Port Health And Plant Quarantine Bemoan Poor Coordination Among Agencies At The Port

The Port Health Unit, and Plant Quarantine Services, have admitted their inabilities in executing some of their mandates in the Port clearance chain as a result of absence of coordination among agencies that work in the Port.

Addressing issues regarding the roles in the Port clearance chain, during a live television engagement with Eye on Port, the Director of Port Health, Raphael John Marfo, admitted that their control is limited, as disinfection of cargo itself is not attained. The Director of Port Health said, his outfit is only able to disinfect the exterior parts of containers which carry cargo. Hence, vectors and pests inside cargoes are not eliminated since cargoes are sealed.

“What port health is currently doing is disinfection of containers and that started this May. And we are taking care of microbes of public health importance not vectors of public health importance. Because until the containers are opened you cannot see vectors in there,” he revealed.

Raphael John Marfo revealed that, the Port Health is also currently embarking on a thorough disinfection of the areas in and around the port against rodents, who can spread diseases or destroy cargo.

According to him, it is in this light that, all food vendors in the port area are issued with medical certificates that license their businesses.

The Port Health Director also admitted that although his outfit is mandated to vaccinate every individual who works around the Port, that is all port users, this aspect of their job is yet to be fulfilled.

“For now, we haven’t vaccinated everyone at the port. We are still educating the stakeholders,” he admitted.

He said the Port Health Unit, is established in Ghana, to check and forestall any public health risk of international concern at the ports.

The Director of Port Health added that, his outfit is mandated to ensure all constituents of vessels that call Ghana’s ports, are compliant with all WHO regulations on spread of diseases as well as instil local public health conventions on food and hygiene.

Deputy Director of Plant Quarantine, Prudence Attipoe, said his outfit is a technical directorate of the Ministry of Food and Agriculture whose core mandate is to prevent, the introduction and spread of pests of plants and plant products.

He said, the regulation is done through inspection of cargo elements which he described as pathways for the conveyance of pests and parasites.

According to Prudence Attipoe, a major problem of the Plant Quarantine is currently their inability to inspect plants and plant products that are imported by the free zone companies due to some free zones laws. 

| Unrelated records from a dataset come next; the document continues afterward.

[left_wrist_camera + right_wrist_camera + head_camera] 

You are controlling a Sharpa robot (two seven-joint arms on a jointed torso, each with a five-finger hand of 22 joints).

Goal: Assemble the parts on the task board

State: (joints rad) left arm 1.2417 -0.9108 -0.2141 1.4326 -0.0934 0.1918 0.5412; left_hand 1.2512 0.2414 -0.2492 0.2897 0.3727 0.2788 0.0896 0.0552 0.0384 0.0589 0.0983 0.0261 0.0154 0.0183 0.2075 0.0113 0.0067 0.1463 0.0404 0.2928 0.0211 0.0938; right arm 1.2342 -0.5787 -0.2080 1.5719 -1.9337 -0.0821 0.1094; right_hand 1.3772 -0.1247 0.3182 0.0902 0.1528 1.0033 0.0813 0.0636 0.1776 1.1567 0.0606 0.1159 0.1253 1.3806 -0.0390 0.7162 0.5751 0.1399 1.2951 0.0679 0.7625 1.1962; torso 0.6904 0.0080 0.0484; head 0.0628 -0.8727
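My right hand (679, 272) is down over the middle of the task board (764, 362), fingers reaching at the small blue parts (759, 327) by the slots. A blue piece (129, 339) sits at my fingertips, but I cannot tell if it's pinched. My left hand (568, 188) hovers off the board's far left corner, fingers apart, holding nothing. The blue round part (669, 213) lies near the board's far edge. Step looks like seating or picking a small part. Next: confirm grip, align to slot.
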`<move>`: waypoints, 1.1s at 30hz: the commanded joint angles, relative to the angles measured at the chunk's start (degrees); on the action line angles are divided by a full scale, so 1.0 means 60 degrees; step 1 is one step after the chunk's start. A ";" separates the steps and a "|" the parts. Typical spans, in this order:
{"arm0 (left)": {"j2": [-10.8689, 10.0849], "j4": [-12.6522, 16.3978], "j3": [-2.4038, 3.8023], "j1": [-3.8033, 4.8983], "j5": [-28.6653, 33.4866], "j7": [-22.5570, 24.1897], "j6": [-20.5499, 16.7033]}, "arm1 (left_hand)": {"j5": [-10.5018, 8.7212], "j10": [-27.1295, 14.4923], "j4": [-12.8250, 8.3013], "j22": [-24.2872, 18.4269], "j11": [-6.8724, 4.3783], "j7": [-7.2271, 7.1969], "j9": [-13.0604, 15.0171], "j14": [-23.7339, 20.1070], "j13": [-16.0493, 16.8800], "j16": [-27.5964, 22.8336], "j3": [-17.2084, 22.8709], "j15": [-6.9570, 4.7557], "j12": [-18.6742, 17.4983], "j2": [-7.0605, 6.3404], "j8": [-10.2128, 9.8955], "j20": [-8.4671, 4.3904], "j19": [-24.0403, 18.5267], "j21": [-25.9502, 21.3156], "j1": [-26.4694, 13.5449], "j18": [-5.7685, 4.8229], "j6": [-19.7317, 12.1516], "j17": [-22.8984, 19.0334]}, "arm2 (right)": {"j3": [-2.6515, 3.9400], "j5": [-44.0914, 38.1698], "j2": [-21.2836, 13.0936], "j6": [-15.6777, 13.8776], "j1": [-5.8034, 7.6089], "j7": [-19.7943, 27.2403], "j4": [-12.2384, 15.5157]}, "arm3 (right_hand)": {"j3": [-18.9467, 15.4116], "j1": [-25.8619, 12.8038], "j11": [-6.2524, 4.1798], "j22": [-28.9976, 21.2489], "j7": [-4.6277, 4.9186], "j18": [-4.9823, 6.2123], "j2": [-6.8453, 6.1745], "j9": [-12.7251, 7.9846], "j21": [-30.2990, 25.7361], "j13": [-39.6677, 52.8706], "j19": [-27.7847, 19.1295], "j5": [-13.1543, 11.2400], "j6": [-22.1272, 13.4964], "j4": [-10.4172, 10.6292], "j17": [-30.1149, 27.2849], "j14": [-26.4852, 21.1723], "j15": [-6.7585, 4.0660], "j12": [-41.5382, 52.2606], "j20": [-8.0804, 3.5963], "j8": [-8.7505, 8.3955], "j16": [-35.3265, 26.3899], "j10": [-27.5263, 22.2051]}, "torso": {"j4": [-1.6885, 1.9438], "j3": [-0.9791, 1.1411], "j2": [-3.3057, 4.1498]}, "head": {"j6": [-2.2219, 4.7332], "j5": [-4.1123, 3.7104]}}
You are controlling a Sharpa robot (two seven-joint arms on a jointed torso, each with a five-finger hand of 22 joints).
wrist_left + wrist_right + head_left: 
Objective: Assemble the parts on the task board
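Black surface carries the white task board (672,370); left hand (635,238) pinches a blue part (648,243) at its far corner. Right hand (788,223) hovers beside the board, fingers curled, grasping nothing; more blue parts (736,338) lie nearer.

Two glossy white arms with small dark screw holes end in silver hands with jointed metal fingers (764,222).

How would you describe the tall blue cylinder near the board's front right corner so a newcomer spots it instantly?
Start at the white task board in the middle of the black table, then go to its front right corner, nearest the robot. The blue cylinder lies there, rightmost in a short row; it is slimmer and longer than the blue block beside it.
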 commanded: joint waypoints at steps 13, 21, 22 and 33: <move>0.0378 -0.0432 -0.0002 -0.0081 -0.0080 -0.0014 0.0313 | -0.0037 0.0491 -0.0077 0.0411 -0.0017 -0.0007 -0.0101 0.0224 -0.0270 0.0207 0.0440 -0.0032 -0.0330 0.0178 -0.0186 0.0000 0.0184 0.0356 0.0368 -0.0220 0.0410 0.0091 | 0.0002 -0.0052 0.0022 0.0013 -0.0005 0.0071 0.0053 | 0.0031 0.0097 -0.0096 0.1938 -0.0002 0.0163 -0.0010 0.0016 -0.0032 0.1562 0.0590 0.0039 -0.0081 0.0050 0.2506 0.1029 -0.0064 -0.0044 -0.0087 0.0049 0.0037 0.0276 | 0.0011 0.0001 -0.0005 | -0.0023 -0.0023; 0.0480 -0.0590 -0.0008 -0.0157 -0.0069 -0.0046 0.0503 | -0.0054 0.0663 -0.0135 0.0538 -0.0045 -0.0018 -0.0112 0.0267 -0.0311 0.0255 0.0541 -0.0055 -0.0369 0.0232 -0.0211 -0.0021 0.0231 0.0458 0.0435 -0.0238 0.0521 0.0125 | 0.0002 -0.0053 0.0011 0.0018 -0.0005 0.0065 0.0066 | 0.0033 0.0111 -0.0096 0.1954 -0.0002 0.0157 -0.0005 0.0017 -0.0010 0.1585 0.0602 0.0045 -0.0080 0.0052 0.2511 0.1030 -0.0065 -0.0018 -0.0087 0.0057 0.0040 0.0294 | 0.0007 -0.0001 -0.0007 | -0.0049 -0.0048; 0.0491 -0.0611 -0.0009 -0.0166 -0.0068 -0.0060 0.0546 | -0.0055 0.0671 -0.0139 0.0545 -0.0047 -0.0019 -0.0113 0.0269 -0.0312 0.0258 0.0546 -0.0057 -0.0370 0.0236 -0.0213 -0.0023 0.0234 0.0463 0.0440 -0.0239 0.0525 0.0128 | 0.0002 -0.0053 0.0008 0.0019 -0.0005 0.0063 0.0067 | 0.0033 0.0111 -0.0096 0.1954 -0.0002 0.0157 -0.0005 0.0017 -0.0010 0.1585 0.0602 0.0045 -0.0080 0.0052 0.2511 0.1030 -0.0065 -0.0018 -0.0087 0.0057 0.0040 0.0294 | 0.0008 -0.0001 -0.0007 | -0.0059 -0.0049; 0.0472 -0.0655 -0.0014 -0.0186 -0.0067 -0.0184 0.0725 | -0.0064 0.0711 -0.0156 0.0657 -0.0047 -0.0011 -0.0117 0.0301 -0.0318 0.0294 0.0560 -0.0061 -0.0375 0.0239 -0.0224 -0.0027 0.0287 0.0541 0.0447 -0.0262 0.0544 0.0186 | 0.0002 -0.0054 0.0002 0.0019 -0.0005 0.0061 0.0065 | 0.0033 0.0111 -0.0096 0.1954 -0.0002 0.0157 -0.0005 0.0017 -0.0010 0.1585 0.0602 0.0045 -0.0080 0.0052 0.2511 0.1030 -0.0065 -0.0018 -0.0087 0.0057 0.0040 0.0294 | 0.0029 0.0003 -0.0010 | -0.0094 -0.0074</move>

“Because they are free zones, they do not pass through the red channel for inspection. They go through the green channel, but they bring in plants” he bemoaned.

On the currents customs risk management regime in place which allows for only a category of goods, that are labelled red, to be subjected to physical inspection, the Plants Quarantine Deputy Director, said it is making it difficult for his outfit to be in full control what pests and parasites make it into our country, as goods not subjected to physical examination may be potential carriers of such pests and parasites.

“If the containers are scanned, that is where we have the challenge because some do not pass through the red channel for us to do the physical inspection,” Prudence Attipoe added.

Also, the joint inspection directive by the Government only allows 3 agencies to be involved in physical inspection process at the port. The two health regulatory agencies, Port Health and Plant Quarantine asked for closer collaborations between these mandated inspected agencies with their outfits, whenever cargo that may pose threat to public health are being inspected in order to apply their expertise and prevent clearance of unhealthy goods, and their accompanying pests and parasites.

“If a custom officer sees something that is not in his domain, he is supposed to refer to the necessary agency. In other countries that is what they do and they still work effectively,” the Plant Quarantine official lamented.

“Maybe we need to have a second look at those supposed to conduct the joint inspection. If it is three agencies, they need to coordinate with the others that matter,” Director of Port Health admonished.

Prudence Attipoe stated, that certificates are issued to complaint plant and plant products which are exported or imported through Ghana’s ports.

The Director of Port Health, Raphael John Marfo suggested that an overarching institution, like the GPHA to regulate all inspections is needed to manage all the lapses associated with inspection and clearance, to ensure efficiency.

“I equally put the responsibility on the shoulders of the Port Authority who I believe should coordinate inspection activities. I think they can bring us under one supervision, because all these are state institutions.”

Both Port Health and Plant Quarantine expressed worry over the fact that agencies who work in the Port Clearance Chain, work in silos which is a major bottleneck to Trade Facilitation.

“In Ghana, stakeholders, especially state institutions are working in silos. Everyone wants to take all the credit. For instance, this issue is on health, but they take health out of the equation,” the Director of the Port Health Unit, bemoaned.